Selasa, 03 Januari 2017

GALAU KARENA CINTA?





 Kamu-kamu yang masih “galau” karena cinta, simak baik-baik nih kisah:

        Tengoklah kisah Ali bin Abi Thalib dengan putri Baginda Rasulullah SAW, Fatimah Az-Zahra, kisah cinta teladan sepanjang masa. Bagaimana enggak, guys? Ali dan Fatimah telah saling jatuh hati jauh sebelum mereka dipersatukan dalam ikatan suci. Mereka menyimpan perasaan mereka dengan sebaik mungkin, terjaga kerahasiaannya dalam sikap, ekspresi, dan kata.

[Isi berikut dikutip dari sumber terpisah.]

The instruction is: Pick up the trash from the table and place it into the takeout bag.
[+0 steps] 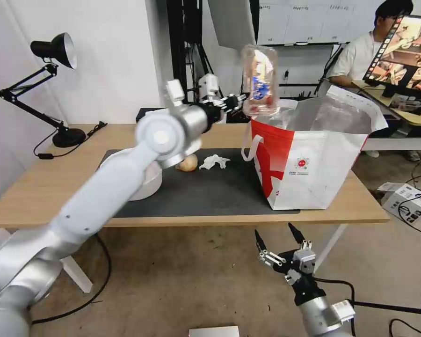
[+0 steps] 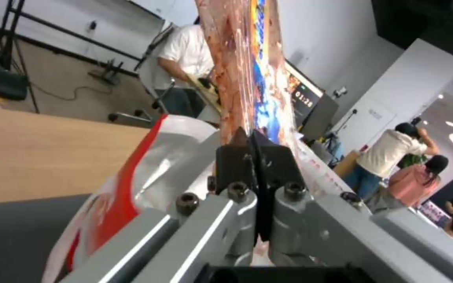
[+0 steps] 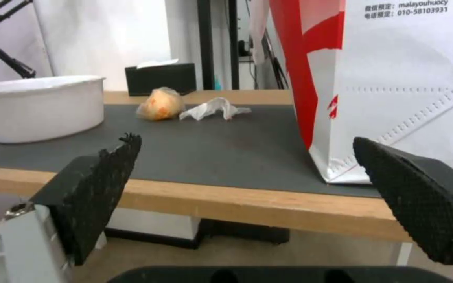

Mereka titipkan segala perasaan mereka kepada Sang Pemilik Hati yang paling hakiki, yaitu Allah SWT. Mereka benar-benar menjaga hati mereka. Rasa cinta mereka cukup dibawa dalam doa dan sujud di tiap malam sembari terus memantaskan dan memperbaiki diri.
      Ali terpesona kepada Fatimah sejak lama disebabkan oleh kesantunan, ibadah, kecekatan kerja, dan paras putri kesayangan Rasulullah SAW itu. Dia pernah merasa hampir putus asa saat mengetahui Abu Bakar dan Umar bin Khattab lebih dahulu melamar Fatimah, sementara dirinya belum siap untuk melakukannya. Namun, kesabarannya berbuah manis. Lamaran kedua orang sahabat yang tak diragukan lagi kesalehannya tersebut ternyata ditolak Rasulullah SAW. Akhirnya, Ali memberanikan diri dan ternyata lamarannya kepada Fatimah yang hanya bermodal baju besi diterima.
        Di sisi lain, Fatimah juga ternyata telah memendam cintanya kepada Ali sejak lama. Dalam suatu riwayat, dikisahkan bahwa suatu hari setelah keduanya menikah, Fatimah berkata kepada Ali, “Maafkan aku karena sebelum menikah denganmu, aku pernah satu kali merasakan jatuh cinta kepada seorang pemuda dan aku ingin menikah dengannya”. Ali pun bertanya mengapa Fatimah tetap mau menikah dengannya dan apakah Fatimah menyesal menikah dengannya. Sambil tersenyum, Fatimah menjawab, “Pemuda itu adalah dirimu”.
          Betapa romantisnya, guys…. ^_^

         So, kamu enggak perlu galau lagi kalau cintamu ditolak atau pacaran, tapi ditinggal pergi.  Hidup engga sekedar untuk menangisi apa yang belum kita miliki dan apa yang tela pergi. Life must go on, guys. Hidup kalian masih panjang. Cita-cita kalian jauh lebih penting daripada pacaran. Memangnya pacar bisa kasih uang saku kalau kamu lagi enggak ada uang? Memangnya doi mau nanggung masa depanmu kalau kamu gagal? Enggak, kan? Mereka sekedar menganggap hubungan pacaran sebagai senang-senang semata. Jangan sampai kalian sia-siakan masa keemasan kalian, masa yang begitu berharga, waktu ketika kalian harus belajar mengasah diri, memperbaiki diri, memperkuat kualitas diri agar menjadi pribadi, sebaik-baiknya. Kalau pribadimu baik, pasti suatu saat kamu akan mendapatkan cinta yang baik pula, yaitu istri yang salihah atau suami yang saleh. Jadi, simpanlah dulu cintamu. Sampaikan saja pada Allah SWT dulu, karena cinta yang hakiki itu adalah ketika kamu bisa mencintai karena Allah SWT semata. Bersabarlah, biarkan segalanya bersemi indah pada waktu yang tepat layaknya cinta Ali dan Fatimah☺.
 
       Ketertarikan dengan lawan jenis memang lumrah. Namun, bahaya kalau kamu enggak bisa mengelola manajemen hatimu sendiri. Seandainya ada yang mengatakan cinta karena kamu baiklah, pandailah, atau ada yang sampai bilang kamu saleh dan salihah, tetap saja perasaan itu masih terbungkus nafsu. Pertama, mungkin baru sekedar curi-curi pandang. Setelah itu, nge-date bareng, eh, pegang-pegang deh… pakai bilang, “Aku sayang sama kamu…”. Kalau iman sudah sama-sama lemah, bablas deh!
       Memang iya guys, ada juga yang menjalin hubungan sejak remaja atau SMA hingga mereka akhirnya menikah. Namun, apakah kamu enggak ingin menjaga dirimu dahulu? Ibarat puasa, apa bedanya ingin berbuka di tengah hari dengan berbuka pada waktunya? Berbuka memang nikmat ketika kita benar-benar merasa haus, terlebih merasa enggak kuat.
       Akan tetapi, lebih nikmat mana dengan saat kalian berusaha menahan semua godaan, baik makan maupun minum sampai waktunya berbuka? Sungguh rasanya amat nikmat ketika kita bisa berbuka pada waktunya. Puasa bisa penuh, godaan terlewati, eh, masih dapat nikmatnya berbuka yang tiada tara, plus bonus pahala langsung dari Allah SWT. Nah, berlipat-lipat kan manfaatnya? Begitu juga dengan keinginan kalian pacaran. Jatuh cinta memang enggak salah guys, dan kamu enggak perlu menyalahkan cinta. Kita hanya perlu berupaya menjaga hati sampai waktunya tiba.


Adapted from:
Ngaku Gaul kok Galau, Khalilah Demunisa, 2014.